After a month of continuous IV treatment, I finally started to feel better and could start eating again. By the end of my first trimester in January, I started to feel somewhat normal and I gained my weight back. I still had nausea 24/7 but it was at a much more manageable level and the vomiting significantly reduced. That was my traumatic introduction to HG. I was forced to take three months of sick leave from my job. I went back to work in February and thankfully, the rest of my pregnancy went more smoothly.
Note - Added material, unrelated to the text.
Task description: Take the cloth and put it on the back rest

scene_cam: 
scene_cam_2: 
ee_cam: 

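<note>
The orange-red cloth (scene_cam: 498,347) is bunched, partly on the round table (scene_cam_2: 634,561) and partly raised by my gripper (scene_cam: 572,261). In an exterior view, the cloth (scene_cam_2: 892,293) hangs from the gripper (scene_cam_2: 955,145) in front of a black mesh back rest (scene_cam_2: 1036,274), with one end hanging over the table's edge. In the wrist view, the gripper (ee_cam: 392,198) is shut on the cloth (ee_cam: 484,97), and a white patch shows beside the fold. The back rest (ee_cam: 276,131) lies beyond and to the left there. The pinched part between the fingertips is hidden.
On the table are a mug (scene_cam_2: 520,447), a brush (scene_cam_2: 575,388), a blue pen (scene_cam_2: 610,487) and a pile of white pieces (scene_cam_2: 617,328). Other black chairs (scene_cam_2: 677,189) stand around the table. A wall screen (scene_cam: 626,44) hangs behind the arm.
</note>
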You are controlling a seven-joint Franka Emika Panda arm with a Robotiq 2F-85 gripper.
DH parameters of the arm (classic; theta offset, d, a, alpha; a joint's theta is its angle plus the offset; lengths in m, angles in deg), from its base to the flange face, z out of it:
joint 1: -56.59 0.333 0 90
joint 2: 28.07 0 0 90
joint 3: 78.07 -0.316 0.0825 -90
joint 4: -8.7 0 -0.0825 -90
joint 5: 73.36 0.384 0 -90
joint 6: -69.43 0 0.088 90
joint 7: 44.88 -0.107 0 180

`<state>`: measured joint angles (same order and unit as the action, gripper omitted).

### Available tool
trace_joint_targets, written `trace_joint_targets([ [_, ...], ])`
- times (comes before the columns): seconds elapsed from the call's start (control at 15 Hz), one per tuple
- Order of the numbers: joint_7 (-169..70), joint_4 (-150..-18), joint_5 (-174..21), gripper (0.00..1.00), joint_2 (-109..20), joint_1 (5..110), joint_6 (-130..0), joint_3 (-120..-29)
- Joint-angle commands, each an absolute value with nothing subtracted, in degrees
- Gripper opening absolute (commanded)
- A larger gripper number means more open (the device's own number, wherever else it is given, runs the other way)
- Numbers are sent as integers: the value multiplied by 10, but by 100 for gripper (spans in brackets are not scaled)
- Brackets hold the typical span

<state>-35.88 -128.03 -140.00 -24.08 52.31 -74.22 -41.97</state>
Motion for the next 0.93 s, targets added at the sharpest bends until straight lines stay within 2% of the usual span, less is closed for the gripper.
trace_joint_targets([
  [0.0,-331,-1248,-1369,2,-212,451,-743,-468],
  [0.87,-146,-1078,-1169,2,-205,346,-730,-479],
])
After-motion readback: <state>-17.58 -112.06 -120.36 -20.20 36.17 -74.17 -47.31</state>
My labor and delivery – compared to my pregnancy – was so easy. I was actually kind of surprised at how smooth and fast my labor and delivery was. My water broke at 7 am on July 13th, 2011. I called the hospital and they told me to take a shower, eat breakfast and head over to the hospital in a couple hours. So I took my time and showered and ate some cereal. I started feeling sharp contractions and we drove to the hospital.

By 9 am, the nurse measured me and I was already 6 cm dilated! (I had been dilating even before labor started) The nurse told me I could get the epidural then since I was already 6 cm or that I could wait. I decided to just get the epidural because the contractions were quite painful. The anesthesiologist was wonderful and the epidural was wonderful! Now I was in no pain and just waited to push. By 2 pm, I was fully dilated at 10 cm. I threw up a couple times (of course!) during the pushing. I pushed for a couple hours and Annelise was born at 4 pm! She weighed 8 lbs 5 oz! The doctor was amazed at how big she was. My OB told me I was the worst case of nausea/vomiting she had seen.

The best part about delivering the baby was of course meeting Annelise finally but also the fact that my nausea was finally and completely gone! Food never tasted so good as when I ate the hospital food that day. I’m still amazed at how big and healthy Annelise is despite the HG. Annelise means “grace”. It was truly by God’s grace and many people’s prayers that I survived my first pregnancy and that Annelise was born full-term at a very healthy weight and that Annelise is such a good eater!